IgG1 mabの凝集と立体構造に対するpHと光の効果

精製プロセス中、モノクローナル抗体は、さまざまなバッファーおよびpH条件下で、UV-C（200〜290 nm）、UV-B（290〜320 nm）、および可視光（400〜760 nm）にさらされる可能性があります。一緒に、これらの条件は、構造の変化をもたらす可能性のある化学的および物理的な劣化の両方を促進できます。この可能性を調べるために、pH 3.5、5、および8のIgG1 mAbが複数のタンパク質濃度で紫外線にさらされました。302 nm光への曝露は、高分子量種のpH依存性形成をもたらし、pHの増加とともにオリゴマー化の程度が増加しました。還元条件と非還元条件およびサイズの排除マルの下でのSDS-PAGEによる特性評価により、主要な種は、分子間ジスルフィド結合形成以外のプロセスを通じて発生した還元不可能な二量体、三量体、高次のオリゴマー種であることが明らかになりました。微分走査熱量測定による生物物理性化により、熱容量の全体的な喪失が示され、光暴露による立体配座の完全性の喪失が示唆されました。トリプトファン蛍光の減少は、光曝露後の熱誘起展開中に測定された遷移温度の有意な低下と並行して、立体構造の完全性の有意な変化を示唆しています。蛍光分光法による観察は、フーリエ変換赤外線分光法と遠方UVの循環二色性を特徴とする二次構造の変化のpH依存性の変化と一致し、最も酸性のpHがβシート構造の最大の変化を示しました。UV光への曝露は、8.0> 5.0> 3.5のオーダーでpH依存性の収率が減少する凝集をもたらしましたが、コンフォメーションの変化については反対の傾向が観察され、pH依存性の伸長は次の順序で3.5> 5.0> 8.0で減少しました。これらのpH依存トレンドは、処理中のこれらの修飾に対してタンパク質を安定させるために、さまざまな戦略が必要であることを示唆しています。

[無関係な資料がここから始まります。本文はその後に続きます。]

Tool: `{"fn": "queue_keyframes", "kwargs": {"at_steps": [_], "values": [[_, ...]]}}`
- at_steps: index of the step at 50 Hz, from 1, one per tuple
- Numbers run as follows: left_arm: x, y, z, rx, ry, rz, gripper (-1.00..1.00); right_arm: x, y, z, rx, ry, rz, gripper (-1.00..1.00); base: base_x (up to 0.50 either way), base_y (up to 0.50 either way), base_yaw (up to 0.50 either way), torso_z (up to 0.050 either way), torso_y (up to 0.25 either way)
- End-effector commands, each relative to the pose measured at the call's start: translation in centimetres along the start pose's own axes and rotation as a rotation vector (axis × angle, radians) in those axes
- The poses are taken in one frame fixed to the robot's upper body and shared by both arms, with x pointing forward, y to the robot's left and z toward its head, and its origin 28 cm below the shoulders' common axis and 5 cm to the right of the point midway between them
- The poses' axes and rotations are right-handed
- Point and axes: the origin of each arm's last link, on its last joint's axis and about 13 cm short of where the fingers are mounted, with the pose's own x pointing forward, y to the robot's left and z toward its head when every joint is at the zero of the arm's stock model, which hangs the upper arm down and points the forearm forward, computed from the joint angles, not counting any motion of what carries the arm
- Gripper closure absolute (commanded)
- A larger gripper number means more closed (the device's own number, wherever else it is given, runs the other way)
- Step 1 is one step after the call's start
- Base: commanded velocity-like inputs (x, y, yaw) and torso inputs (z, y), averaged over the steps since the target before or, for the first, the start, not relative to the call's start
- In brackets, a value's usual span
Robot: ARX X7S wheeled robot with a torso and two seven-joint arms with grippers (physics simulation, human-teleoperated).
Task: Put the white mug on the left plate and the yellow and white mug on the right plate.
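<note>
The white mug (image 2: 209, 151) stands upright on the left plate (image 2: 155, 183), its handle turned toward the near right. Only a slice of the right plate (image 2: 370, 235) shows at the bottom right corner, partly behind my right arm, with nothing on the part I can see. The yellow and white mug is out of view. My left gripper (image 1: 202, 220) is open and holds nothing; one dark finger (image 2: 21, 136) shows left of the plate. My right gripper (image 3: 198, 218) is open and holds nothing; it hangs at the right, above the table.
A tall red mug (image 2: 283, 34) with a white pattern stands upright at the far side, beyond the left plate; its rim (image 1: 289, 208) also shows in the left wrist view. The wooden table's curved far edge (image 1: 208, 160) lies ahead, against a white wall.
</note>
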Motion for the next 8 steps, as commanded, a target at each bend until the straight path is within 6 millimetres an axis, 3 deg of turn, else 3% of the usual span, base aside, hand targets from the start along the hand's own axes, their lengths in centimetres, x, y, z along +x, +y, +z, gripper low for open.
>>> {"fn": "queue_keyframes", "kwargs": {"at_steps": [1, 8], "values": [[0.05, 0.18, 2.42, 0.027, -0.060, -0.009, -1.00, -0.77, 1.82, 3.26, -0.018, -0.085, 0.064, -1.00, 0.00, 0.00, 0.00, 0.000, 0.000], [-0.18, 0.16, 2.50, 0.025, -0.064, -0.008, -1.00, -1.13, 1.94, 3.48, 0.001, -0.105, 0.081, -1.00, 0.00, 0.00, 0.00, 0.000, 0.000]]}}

During the purification process, monoclonal antibodies may be exposed to parts of UV-C (200 to 290 nm), UV-B (290 to 320 nm) and visible light (400 to 760 nm) under a variety of buffer and pH conditions. Together, these conditions can promote both chemical and physical degradation which may result in conformational changes. To examine this possibility, an IgG1 mAb at pH 3.5, 5, and 8 was exposed to UV light at multiple protein concentrations. Exposure to 302 nm light resulted in a pH-dependent formation of high molecular weight species where the degree of oligomerization increased with increasing pH. Characterization by SDS-PAGE under reducing and nonreducing conditions and size exclusion MALS revealed that the predominant species were nonreducible dimeric, trimeric and higher order oligomeric species which occurred through processes other than intermolecular disulfide bond formation. Biophysical characterization by differential scanning calorimetry demonstrated an overall loss of heat capacity suggesting a loss of conformational integrity with light exposure. A decrease in tryptophan fluorescence was paralleled by a significant decrease in the transition temperature measured during heat-induced unfolding following light exposure, also suggesting a significant change in conformational integrity. The observations by fluorescence spectroscopy coincided with pH-dependent changes in the alterations of secondary structure characterized by Fourier transform infrared spectroscopy and far-UV circular dichroism with the most acidic pH showing the greatest degree of change in the β-sheet structure. Exposure to UV light resulted in aggregation with pH-dependent yields decreasing in the order 8.0 > 5.0 > 3.5, while the opposite trend was observed for conformational changes, with pH-dependent extents decreasing in the following order 3.5 > 5.0 > 8.0. These pH-dependent trends suggest that different strategies will be required to stabilize the protein against these modifications during processing.